Research Article - (2013) Volume 4, Issue 2
Topical preparations containing progesterone are increasingly compounded in pharmacies, and when done so, have expiration dates of 6 months post preparation or the stated expiration date of the API, whichever comes first. Using an HPLC method developed in our lab for the separation and quantitation of progesterone, we determined the room temperature (25°C) and refrigerated (4°C) stability of compounded progesterone in proprietary PLO Transdermal CreamTM and HRT CreamTM both manufactured by Medisca Inc. over a 90 day period. Area under the curve (AUC) measurements for the 30 and 60 day analysis reveal both compounded preparations retain >95% of the stated initial potency regardless of temperature storage conditions. However, a significant decrease in stability is noted during the last 30 day study period regardless of storage temperature for both preparations (71 and 73% for HRTTM at 25°C and 4°C respectively and 69 and 71% for PLO Transdermal CreamTM 25°C and 4°C respectively). Our data suggests that compounded progesterone preparations maintain chemical stability per USP standards (± 10%) for up to 60 days in each of the tested bases, regardless of storage temperature. Due to the significant loss in chemical stability, usage beyond 60 days post-preparation is not recommended.
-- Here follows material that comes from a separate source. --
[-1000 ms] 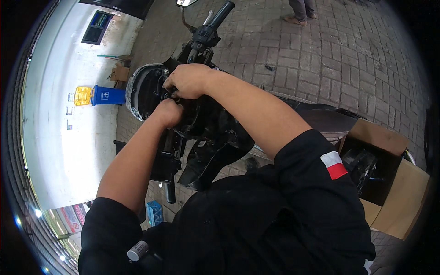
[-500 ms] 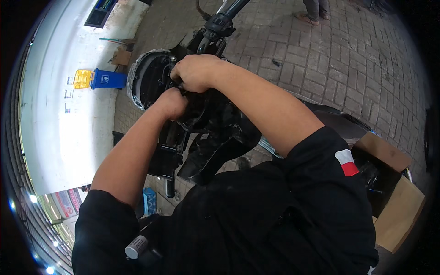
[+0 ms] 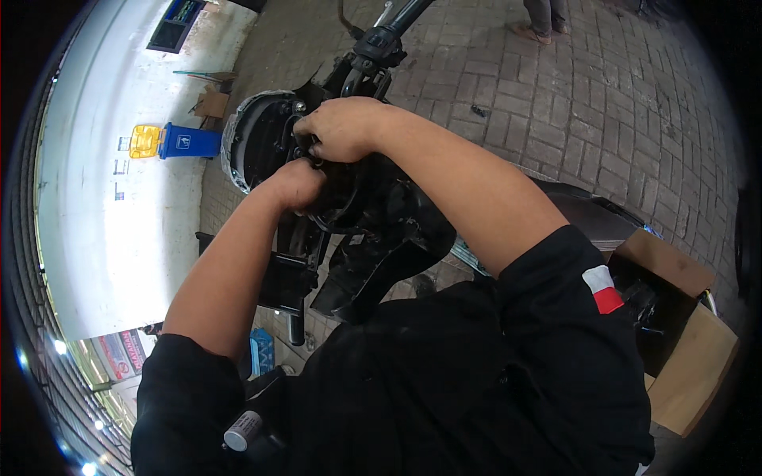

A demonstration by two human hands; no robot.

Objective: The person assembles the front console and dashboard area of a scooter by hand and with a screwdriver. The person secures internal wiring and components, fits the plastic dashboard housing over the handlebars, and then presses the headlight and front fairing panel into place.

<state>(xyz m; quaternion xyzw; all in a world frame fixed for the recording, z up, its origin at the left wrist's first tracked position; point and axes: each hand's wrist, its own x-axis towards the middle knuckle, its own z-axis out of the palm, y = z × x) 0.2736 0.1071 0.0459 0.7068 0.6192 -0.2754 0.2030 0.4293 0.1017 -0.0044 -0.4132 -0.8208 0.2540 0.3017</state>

Keywords: progesterone ; compounded progesterone
Progesterone (Figure 1), is classified as a sex hormone and is currently used for varied indications including prevention of endometrial hyperplasia in postmenopausal women, assisted reproductive technology (ART), and amenorrhea [1,2]. For the aforementioned indications, progesterone can be administered as an oral dosage form, an intramuscular injection, or as an intravaginal gel. Intravaginal tablets are also available for ART. Given these dosage forms a study conducted by Leonetti et al. [3] revealed that topical progesterone is preferred to oral administration when treating menopausal women. Topical progesterone has also been recently investigated for the treatment of genital lichen sclerosus, bone density stabilization in postmenopausal women, and for halting the progression of atherosclerotic plaques in postmenopausal women however results from randomized controlled trials suggest no benefit for progesterone in any of these diseases [4-6]. Repurposing progesterone for uses other than those listed above is expected to continue as is the need for compounded progesterone preparations.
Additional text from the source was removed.